Hacker News new | past | comments | ask | show | jobs | submit login

Careful abusing these tricks. Over 10 years ago I decided to implement an RC4 (arcfour) cypher to generate pseudorandom noise for a test program.

The algorithm looks like (from wikipedia):

  i := 0
  j := 0
  while GeneratingOutput:
    i := (i + 1) mod 256
    j := (j + S[i]) mod 256
    swap values of S[i] and S[j]
    K := S[(S[i] + S[j]) mod 256]
    output K
  endwhile
Being a smartass 1337 coder (and declaring intermediate variables always being a bit of a bother in C89) in my implementation I decided to implement the swap using the xor trick:

   s[i] ^= s[j];
   s[j] ^= s[i];
   s[i] ^= s[j];
I then ran a few basic test vectors, everything seems to work fine.

A little while later I noticed that the output of the cypher was weird, the longer it ran the more zeroes I would get, eventually getting only zeroes.

The keen reader will already have spotted the problem: whenever i and j happen to be equal instead of doing nothing the code sets the entry to 0 (since x ^ x == 0 for any x).

And that's the story of how I never used this trick ever again.

In general it's always better to write clear, concise code and let the compiler optimize it. If it turns that the code is performance critical and the compiler doesn't do a good enough job then you can see if the smart solution is worth it.

And if you fail an interview because the interviewer expected you to know how to find a duplicate in an integer list by using xor then you probably dodged a bullet anyway. What a silly trivia question.




The code from the Wikipedia article for XOR swapping [1] checks if the values are equal.
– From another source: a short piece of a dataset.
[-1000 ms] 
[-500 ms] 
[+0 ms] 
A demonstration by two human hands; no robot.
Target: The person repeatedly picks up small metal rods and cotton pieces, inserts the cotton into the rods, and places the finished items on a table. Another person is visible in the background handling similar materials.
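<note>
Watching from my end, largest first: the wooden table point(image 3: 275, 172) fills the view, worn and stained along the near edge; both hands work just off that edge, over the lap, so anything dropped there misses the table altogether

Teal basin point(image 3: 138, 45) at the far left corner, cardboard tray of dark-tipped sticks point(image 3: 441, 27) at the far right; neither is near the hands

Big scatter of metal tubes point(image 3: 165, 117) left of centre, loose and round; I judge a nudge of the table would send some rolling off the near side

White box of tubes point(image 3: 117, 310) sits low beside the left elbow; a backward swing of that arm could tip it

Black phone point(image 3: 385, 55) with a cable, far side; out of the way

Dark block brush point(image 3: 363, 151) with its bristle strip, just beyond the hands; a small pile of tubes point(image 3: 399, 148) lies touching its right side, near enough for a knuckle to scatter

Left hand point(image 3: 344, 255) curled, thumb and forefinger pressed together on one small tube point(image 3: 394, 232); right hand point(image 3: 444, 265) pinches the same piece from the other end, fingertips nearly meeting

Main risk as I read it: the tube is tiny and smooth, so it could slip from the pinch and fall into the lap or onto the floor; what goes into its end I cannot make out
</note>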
  void XorSwap(int *x, int *y) {
    if (x != y) {
      *x ^= *y;
      *y ^= *x;
      *x ^= *y;
    }
  }

[1] https://en.wikipedia.org/wiki/XOR_swap_algorithm


> checks if the values are equal

Not the values (the values being equal doesn't break the trick), but the pointers. That is, if you use the XOR trick to swap a value with itself, then it will be set to zero, instead.

As if you had written:

  x ^= x
  x ^= x
  x ^= x
Yeah, now x would be zero, not itself.


At that point it's probably almost always better to just use some temporary space, rather than dealing with all the overhead of a branch (what if it's mispredicted, what about the resources in the branch predictor tied up by this that might cause something else to be mispredicted).

On the other hand there are many situations where you can guarantee that x and y are not the same space in memory (for example because they are local variables). There this trick might still be interesting (for the compiler or assembly programmer)
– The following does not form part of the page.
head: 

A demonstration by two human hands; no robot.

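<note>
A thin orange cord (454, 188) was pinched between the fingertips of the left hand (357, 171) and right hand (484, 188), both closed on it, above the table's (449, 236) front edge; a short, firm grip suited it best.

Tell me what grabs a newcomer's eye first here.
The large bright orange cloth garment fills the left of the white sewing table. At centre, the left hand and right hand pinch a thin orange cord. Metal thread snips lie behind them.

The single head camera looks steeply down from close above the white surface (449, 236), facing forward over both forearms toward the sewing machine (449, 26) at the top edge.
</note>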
The xor swap truck is rarely better. It causes pipeline stalls, and so is likely to be significantly slower than the trivial swap. The temporary storage will be in a register, so it's (usually) not causing memory accesses.


Yeah exactly this, it only really makes sense in some very limited situations in embedded software, for example when you might be in an interior handler and have no free registers


If they’re local variables, the compiler may not need to generate any code for a swap. It could do the equivalent of register renaming (https://en.wikipedia.org/wiki/Register_renaming)


And if your compiler can't do it, your hardware might.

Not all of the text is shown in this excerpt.